=== Your objective ===
The reply should hold only the lines below from the one with "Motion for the" to the end, each copied exactly.

=== Material provided ===
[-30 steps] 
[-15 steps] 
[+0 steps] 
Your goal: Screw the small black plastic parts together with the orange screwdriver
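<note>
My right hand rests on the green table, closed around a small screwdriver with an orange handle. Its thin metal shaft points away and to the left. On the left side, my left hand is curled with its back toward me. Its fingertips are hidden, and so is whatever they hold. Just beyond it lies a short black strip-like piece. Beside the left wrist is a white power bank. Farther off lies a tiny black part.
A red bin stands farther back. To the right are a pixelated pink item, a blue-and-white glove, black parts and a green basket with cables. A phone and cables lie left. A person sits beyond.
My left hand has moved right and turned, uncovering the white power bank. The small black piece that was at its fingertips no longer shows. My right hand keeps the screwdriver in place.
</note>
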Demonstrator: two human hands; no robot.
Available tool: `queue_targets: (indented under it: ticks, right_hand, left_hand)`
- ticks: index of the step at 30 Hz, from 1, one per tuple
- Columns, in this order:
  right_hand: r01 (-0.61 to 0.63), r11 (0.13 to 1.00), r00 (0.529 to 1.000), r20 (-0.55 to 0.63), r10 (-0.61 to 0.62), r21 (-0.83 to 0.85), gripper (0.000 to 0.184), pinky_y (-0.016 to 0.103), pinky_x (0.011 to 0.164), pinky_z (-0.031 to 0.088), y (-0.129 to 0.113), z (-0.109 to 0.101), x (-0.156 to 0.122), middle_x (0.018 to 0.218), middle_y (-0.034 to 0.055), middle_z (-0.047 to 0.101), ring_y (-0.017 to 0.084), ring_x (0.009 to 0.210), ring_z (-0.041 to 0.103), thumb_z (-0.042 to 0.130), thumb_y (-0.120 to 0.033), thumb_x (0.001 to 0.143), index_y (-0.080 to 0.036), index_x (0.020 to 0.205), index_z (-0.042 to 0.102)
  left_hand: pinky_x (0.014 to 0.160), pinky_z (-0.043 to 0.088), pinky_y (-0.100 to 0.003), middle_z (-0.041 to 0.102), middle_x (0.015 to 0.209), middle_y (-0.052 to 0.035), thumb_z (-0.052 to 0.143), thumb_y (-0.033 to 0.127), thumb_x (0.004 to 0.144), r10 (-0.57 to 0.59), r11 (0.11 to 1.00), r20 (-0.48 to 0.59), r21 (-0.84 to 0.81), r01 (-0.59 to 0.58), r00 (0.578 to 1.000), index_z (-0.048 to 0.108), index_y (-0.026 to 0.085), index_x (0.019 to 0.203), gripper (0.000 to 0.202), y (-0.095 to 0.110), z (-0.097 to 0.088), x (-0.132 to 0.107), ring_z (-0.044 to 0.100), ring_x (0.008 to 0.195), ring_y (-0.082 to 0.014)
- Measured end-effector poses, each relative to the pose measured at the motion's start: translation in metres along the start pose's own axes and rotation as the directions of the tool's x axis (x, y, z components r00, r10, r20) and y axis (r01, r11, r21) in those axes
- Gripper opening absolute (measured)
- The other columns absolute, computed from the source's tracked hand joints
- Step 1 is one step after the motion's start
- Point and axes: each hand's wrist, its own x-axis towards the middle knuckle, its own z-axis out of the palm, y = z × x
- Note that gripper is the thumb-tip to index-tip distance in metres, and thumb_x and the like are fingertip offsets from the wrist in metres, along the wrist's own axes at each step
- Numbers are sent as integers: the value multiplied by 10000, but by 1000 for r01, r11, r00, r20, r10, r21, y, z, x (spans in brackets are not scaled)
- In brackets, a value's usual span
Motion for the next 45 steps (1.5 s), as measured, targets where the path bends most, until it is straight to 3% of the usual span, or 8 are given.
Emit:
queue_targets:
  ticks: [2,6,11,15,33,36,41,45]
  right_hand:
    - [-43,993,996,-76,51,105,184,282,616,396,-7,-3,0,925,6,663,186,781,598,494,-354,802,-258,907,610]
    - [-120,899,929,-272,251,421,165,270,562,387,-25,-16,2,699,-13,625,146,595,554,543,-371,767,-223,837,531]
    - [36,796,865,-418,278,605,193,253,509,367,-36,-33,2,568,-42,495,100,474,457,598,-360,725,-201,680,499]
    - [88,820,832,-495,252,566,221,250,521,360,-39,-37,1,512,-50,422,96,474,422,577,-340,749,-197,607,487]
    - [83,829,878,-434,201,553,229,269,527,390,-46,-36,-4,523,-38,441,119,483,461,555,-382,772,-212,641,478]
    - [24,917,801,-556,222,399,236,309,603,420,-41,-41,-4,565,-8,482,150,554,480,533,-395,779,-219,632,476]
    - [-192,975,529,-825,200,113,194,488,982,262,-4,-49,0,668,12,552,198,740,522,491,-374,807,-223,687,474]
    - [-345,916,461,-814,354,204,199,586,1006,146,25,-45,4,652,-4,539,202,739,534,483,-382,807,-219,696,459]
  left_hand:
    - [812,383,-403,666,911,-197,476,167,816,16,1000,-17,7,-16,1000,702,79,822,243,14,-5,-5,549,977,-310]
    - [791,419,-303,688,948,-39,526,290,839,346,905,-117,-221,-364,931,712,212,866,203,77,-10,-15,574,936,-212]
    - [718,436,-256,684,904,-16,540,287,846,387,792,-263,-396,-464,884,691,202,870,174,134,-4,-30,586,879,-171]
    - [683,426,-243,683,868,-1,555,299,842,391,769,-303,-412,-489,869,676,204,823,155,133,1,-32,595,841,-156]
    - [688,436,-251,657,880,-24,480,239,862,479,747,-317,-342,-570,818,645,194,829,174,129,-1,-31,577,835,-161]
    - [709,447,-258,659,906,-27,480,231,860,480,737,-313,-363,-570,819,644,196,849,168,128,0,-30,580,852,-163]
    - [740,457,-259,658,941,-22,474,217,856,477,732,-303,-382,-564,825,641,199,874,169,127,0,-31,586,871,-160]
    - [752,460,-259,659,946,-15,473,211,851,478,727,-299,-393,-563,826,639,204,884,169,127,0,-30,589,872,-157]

=== Response to this task ===
Motion for the next 45 steps (1.5 s), as measured, targets where the path bends most, until it is straight to 3% of the usual span, or 8 are given.
Emit:
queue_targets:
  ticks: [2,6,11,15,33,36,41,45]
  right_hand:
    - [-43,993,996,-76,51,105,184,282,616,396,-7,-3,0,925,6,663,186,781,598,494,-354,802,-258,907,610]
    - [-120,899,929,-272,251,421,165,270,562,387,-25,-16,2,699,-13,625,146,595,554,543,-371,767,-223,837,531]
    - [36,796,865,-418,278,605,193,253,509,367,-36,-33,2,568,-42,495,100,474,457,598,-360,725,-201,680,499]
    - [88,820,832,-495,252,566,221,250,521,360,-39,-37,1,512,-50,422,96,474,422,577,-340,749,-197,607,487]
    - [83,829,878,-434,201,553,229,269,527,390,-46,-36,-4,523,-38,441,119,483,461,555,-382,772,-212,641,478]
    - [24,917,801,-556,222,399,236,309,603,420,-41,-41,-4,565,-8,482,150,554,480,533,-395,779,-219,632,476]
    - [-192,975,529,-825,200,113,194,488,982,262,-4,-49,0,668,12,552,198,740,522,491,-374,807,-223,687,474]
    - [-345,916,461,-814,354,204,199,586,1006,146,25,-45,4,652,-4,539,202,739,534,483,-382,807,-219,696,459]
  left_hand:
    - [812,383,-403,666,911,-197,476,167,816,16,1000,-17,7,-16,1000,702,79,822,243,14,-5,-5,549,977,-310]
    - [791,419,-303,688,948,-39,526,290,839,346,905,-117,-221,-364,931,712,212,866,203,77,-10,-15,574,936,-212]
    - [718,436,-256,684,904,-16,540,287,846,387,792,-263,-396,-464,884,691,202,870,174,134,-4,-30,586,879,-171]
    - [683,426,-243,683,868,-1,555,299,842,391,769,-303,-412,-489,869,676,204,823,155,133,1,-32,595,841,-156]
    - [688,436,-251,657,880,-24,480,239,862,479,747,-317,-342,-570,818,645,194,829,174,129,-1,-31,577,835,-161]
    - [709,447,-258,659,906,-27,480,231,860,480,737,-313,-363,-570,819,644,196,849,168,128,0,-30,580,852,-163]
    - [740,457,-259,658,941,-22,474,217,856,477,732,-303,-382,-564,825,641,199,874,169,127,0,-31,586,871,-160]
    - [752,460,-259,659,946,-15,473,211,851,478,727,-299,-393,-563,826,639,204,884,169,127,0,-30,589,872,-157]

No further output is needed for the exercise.